Apologies to Terry Pratchett for that title, by the way. But his Witches Abroad is what I think of every time I'm leafing through recipes and see this one. This is one of those I can't help but think had to be the result of somebody's overabundance of pumpkin.

Even now, the name gives me the shivers, a little. It's probably a perfectly good food product, it's just that the name makes my mind go in all sorts of weird directions. But enough of that, here's the recipe:

Pumpkin Dip

(see? doesn't your mind go in all sorts of weird directions too? I told you so.)

3 oz cream cheese
1/4 c powdered sugar
1/2 c pumpkin
1/4 t cinnamon
1/8 t nutmeg
8 oz Cool Whip (tm)
Serve with gingerbread cookies.

And for those of you who actually need instructions rather than just ingredient lists, here's my take on what you should actually be doing with the above items. I'd say that the recipe card I have is sparse on directions, but since there's no directions other than the "serve with," that would be an understatement.

Soften cream cheese to beatable stage.
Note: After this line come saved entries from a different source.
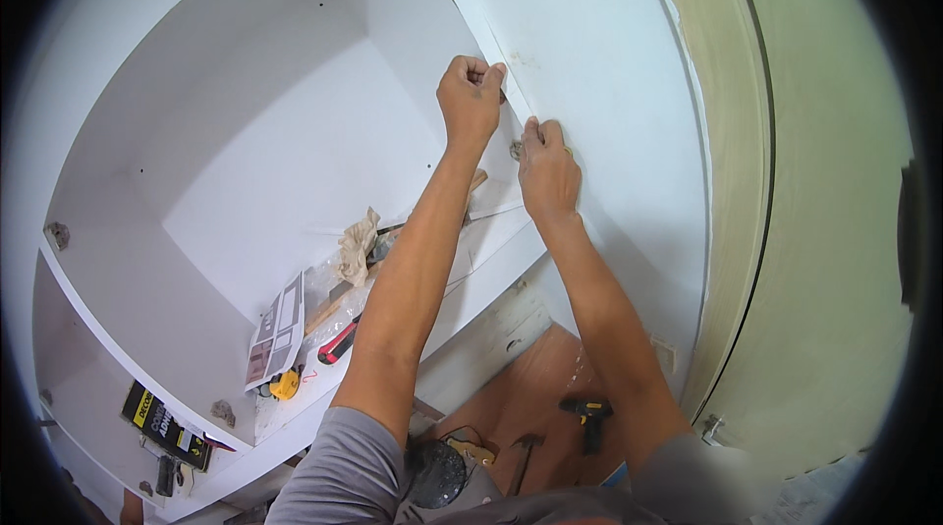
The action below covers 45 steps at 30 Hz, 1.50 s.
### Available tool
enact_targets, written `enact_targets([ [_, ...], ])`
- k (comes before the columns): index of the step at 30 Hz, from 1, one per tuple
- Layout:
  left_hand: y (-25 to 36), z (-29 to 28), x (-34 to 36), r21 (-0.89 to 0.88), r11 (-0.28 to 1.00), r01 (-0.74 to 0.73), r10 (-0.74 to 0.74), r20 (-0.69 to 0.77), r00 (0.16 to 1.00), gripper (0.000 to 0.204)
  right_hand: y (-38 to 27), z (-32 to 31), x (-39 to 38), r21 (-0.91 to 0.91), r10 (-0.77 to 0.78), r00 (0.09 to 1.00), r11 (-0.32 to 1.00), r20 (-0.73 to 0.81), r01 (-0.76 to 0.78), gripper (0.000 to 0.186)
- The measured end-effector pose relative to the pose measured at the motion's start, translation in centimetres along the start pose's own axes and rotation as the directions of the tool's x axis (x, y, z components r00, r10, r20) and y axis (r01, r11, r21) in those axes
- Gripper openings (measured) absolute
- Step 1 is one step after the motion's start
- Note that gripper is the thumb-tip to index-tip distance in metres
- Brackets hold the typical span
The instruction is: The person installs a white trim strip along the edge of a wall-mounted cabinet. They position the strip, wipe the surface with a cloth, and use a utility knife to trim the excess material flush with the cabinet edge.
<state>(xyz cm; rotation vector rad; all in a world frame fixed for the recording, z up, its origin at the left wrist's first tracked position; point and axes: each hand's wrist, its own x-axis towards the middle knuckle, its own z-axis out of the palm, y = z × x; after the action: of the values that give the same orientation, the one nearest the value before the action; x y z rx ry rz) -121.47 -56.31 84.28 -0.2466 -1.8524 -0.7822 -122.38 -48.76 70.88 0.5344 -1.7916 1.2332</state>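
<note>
Both arms reach up. The left hand (471,93) is fisted on the white panel edge (501,58) (thin strip); the right hand (546,169), just below it, presses pinched fingers on that edge.

Both forearms are bare down to the left hand (471,98) and right hand (546,171), with short grey sleeves (339,466) covering the upper arms.
</note>
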Motion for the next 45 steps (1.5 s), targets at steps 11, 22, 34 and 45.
enact_targets([
  [11,0.3,1.0,1.1,-0.086,0.992,0.088,-0.094,-0.07,0.993,0.025,1.2,1.0,0.1,0.086,-0.067,0.996,0.994,-0.051,0.071,0.029],
  [22,-1.5,-0.4,4.6,-0.047,0.999,0.015,-0.017,-0.04,0.999,0.042,-1.8,0.6,4.5,0.092,-0.157,0.975,0.981,-0.156,0.172,0.038],
  [34,1.0,0.2,4.0,0.27,0.961,-0.065,0.111,-0.16,0.981,0.039,-2.5,0.0,6.5,-0.001,-0.182,0.983,0.983,-0.035,0.182,0.042],
  [45,1.4,1.3,4.1,0.26,0.964,-0.065,0.12,-0.203,0.972,0.036,-2.1,0.4,6.8,0.067,-0.226,0.972,0.971,-0.061,0.23,0.038],
])
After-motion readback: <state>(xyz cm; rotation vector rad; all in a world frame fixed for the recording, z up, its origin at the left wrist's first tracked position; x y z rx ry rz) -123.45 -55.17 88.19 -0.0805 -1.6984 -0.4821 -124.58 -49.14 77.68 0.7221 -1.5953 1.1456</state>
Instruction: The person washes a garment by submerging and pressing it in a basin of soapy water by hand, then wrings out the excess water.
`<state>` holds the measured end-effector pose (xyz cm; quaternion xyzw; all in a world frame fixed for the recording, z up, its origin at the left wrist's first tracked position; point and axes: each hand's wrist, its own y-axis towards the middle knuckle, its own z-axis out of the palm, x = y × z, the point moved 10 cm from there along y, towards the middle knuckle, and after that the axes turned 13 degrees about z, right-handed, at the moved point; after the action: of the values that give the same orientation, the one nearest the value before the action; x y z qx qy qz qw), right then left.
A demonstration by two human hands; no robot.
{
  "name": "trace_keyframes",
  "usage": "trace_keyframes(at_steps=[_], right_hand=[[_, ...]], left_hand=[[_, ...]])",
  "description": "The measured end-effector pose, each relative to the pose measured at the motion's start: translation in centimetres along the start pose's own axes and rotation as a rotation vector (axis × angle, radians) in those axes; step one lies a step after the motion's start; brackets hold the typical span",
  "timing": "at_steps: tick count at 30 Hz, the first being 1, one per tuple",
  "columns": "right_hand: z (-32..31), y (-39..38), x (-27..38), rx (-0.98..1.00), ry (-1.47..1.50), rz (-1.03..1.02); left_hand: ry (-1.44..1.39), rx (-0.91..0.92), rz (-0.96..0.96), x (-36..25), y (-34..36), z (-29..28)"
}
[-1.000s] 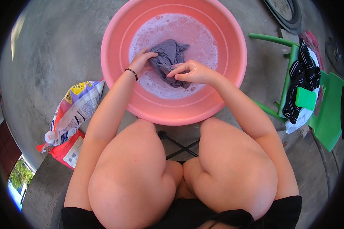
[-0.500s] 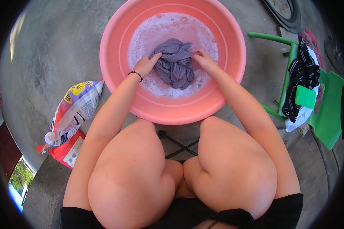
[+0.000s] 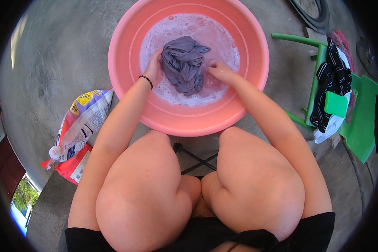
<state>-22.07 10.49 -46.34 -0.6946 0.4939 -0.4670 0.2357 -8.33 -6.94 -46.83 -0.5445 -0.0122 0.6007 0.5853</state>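
Note:
A wet, crumpled dark grey cloth (image 3: pixel 183 63) lies bunched in soapy water (image 3: pixel 216 40) inside a large pink basin (image 3: pixel 126 54). My left hand (image 3: pixel 154 70), with a dark beaded bracelet at the wrist, grips the cloth's left edge; its fingertips are hidden behind the fabric. Just off the cloth's right side is my right hand (image 3: pixel 222 72), fingers bent down toward the suds. Its fingertips are partly under the water, and I cannot tell whether they touch the cloth.
Left of the basin stand detergent bags (image 3: pixel 86 113), one with a white spout, another red. At right, a green plastic chair (image 3: pixel 361 122) bears black striped clothing (image 3: pixel 334 75), white cloth and a green block (image 3: pixel 335 104). My knees flank the basin's near rim.
The cloth has shifted slightly left and been turned over. My left hand has moved from its top to its left edge; my right hand has dropped a little lower beside it.

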Motion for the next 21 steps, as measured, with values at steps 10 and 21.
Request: trace_keyframes(at_steps=[10,21], right_hand=[[3.0,-1.2,0.6,0.073,-0.312,-0.122],[4.2,-1.5,0.8,0.132,-0.290,-0.184]], left_hand=[[0.140,-0.096,0.099,-0.7,0.1,-1.2],[0.116,-0.044,0.124,-0.7,0.6,-1.7]])
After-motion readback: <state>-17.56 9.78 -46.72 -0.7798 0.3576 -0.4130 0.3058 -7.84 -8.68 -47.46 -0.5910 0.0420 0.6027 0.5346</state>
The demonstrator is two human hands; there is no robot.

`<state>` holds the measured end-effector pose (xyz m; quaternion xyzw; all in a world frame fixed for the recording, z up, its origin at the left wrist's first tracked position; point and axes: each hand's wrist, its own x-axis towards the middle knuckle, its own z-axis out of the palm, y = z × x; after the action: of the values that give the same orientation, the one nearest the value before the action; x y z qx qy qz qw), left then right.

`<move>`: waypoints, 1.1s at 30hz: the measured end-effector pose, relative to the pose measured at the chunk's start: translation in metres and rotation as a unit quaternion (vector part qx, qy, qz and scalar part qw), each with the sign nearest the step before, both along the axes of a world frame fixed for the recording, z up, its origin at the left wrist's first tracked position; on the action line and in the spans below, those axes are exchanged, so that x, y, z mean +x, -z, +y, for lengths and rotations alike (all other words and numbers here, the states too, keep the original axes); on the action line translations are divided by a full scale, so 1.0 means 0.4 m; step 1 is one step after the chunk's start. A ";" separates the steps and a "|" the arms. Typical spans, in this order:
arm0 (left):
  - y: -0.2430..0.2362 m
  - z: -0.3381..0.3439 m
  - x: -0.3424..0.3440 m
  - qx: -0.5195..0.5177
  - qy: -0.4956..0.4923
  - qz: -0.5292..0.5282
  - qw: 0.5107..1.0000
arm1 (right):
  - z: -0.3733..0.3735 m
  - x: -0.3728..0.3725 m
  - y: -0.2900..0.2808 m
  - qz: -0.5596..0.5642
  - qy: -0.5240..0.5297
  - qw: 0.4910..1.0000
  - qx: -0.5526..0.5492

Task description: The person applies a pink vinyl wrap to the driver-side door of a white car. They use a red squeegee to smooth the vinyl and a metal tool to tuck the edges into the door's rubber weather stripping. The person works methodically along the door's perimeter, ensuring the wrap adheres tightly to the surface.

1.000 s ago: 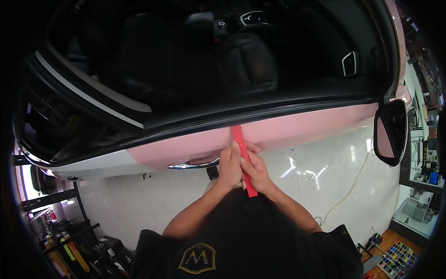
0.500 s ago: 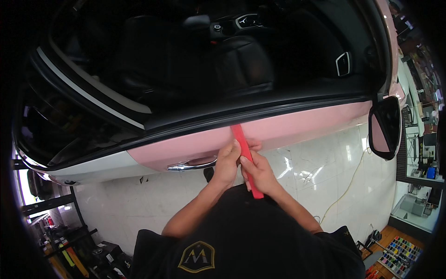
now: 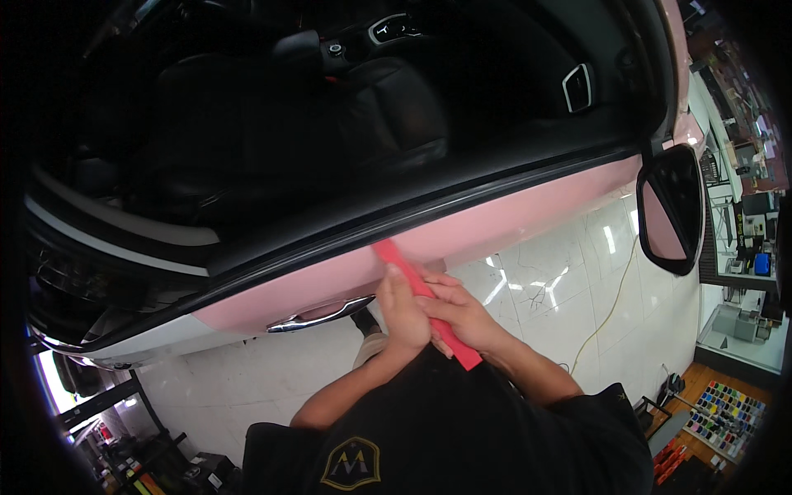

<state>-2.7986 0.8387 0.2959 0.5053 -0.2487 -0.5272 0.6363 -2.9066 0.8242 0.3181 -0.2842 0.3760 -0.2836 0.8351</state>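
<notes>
Both my hands grip a long, flat red tool (image 3: 458,347), which slants from near my chest up to the car door. Its far tip meets the pink door panel (image 3: 495,216) just below the black window trim (image 3: 429,208). My left hand (image 3: 406,313) is closed around the tool's left side, nearer the tip. On its right side, my right hand (image 3: 466,315) closes over the middle, partly hiding it. The chrome door handle (image 3: 322,314) sits just left of my left hand. Farther left, the pink surface ends at a white panel (image 3: 157,342).
The side mirror (image 3: 672,213) juts out at the right. Beyond the open window lies a dark seat (image 3: 388,115). On the tiled floor (image 3: 544,305) runs a thin yellowish cable (image 3: 606,326). A black rack (image 3: 115,412) stands at lower left, and a board of colour samples (image 3: 728,419) at lower right.
The red tool's tip has slid left along the window trim, closer above the door handle, and the tool slants more. Both hands moved with it. The whole view has shifted.
</notes>
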 end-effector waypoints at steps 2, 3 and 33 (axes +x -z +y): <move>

Beat with powdered sugar. The pumpkin? That's puree: the canned stuff if that's the way you roll, the the home-made stuff if you roll my way. If you're using the canned, don't go for the pumpkin pie filling: that has a bunch of extras in it that will just mess up this recipe. You want the straight canned puree. Mix in the pumpkin, cinnamon, and nutmeg. Oh, by the way, I usually double the given amount of cinnamon in any recipe mainly because I like cinnamon, but if your cinnamon is as old as I suspect your cinnamon is, you're going to want to do that as well just to be able to taste it at all. Don't double the nutmeg if you're doing what you should be doing which is grating it fresh--a little fresh nutmeg goes a LONG way. But if you're using the old can of nutmeg that's been in your spice cupboard for a year or more, you might be able to up that quantity too. (And then you have to promise me you'll go throw out that stupid can and go buy some nutmegs and a nutmeg grater or grinder and go forth and sin no more.)

Fold in a bit of the Cool Whip just to lighten the weight of the pumpkin/cream cheese mixture and then fold in the rest. And if you're feeling particularly splendid, you may just want to give in and make this with real whipped cream. And homemade gingersnaps. And maybe some Christmas mix (i.e. rum/brandy).